* What to work on
Go through the following data and transcribe exactly the stretch of lines from the one holding "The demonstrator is" to the one holding "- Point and", both included.

-*-

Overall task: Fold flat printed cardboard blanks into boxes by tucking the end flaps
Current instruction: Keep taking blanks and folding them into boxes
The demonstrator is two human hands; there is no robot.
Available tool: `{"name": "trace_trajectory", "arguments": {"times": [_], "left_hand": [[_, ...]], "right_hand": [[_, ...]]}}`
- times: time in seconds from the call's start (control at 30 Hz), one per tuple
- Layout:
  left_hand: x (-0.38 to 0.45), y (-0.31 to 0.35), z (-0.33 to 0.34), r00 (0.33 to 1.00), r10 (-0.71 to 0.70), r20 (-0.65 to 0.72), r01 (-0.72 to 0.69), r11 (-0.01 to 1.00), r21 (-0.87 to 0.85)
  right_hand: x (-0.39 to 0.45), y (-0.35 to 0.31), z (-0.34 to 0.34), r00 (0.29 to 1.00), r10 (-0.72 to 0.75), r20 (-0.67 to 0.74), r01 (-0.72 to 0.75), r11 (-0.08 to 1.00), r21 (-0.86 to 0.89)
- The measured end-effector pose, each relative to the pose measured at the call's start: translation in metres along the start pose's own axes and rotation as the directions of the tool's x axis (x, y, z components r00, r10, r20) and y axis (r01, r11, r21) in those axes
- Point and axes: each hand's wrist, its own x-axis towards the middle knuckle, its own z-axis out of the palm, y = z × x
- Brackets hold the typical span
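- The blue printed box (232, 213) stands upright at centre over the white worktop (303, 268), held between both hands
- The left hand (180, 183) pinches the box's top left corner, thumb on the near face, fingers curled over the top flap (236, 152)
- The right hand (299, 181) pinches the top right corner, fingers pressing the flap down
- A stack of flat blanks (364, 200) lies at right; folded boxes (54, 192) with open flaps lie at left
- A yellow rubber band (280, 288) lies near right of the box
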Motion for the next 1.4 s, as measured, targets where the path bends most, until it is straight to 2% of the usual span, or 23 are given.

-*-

* Result for this exercise
The demonstrator is two human hands; there is no robot.
Available tool: `{"name": "trace_trajectory", "arguments": {"times": [_], "left_hand": [[_, ...]], "right_hand": [[_, ...]]}}`
- times: time in seconds from the call's start (control at 30 Hz), one per tuple
- Layout:
  left_hand: x (-0.38 to 0.45), y (-0.31 to 0.35), z (-0.33 to 0.34), r00 (0.33 to 1.00), r10 (-0.71 to 0.70), r20 (-0.65 to 0.72), r01 (-0.72 to 0.69), r11 (-0.01 to 1.00), r21 (-0.87 to 0.85)
  right_hand: x (-0.39 to 0.45), y (-0.35 to 0.31), z (-0.34 to 0.34), r00 (0.29 to 1.00), r10 (-0.72 to 0.75), r20 (-0.67 to 0.74), r01 (-0.72 to 0.75), r11 (-0.08 to 1.00), r21 (-0.86 to 0.89)
- The measured end-effector pose, each relative to the pose measured at the call's start: translation in metres along the start pose's own axes and rotation as the directions of the tool's x axis (x, y, z components r00, r10, r20) and y axis (r01, r11, r21) in those axes
- Point and axes: each hand's wrist, its own x-axis towards the middle knuckle, its own z-axis out of the palm, y = z × x

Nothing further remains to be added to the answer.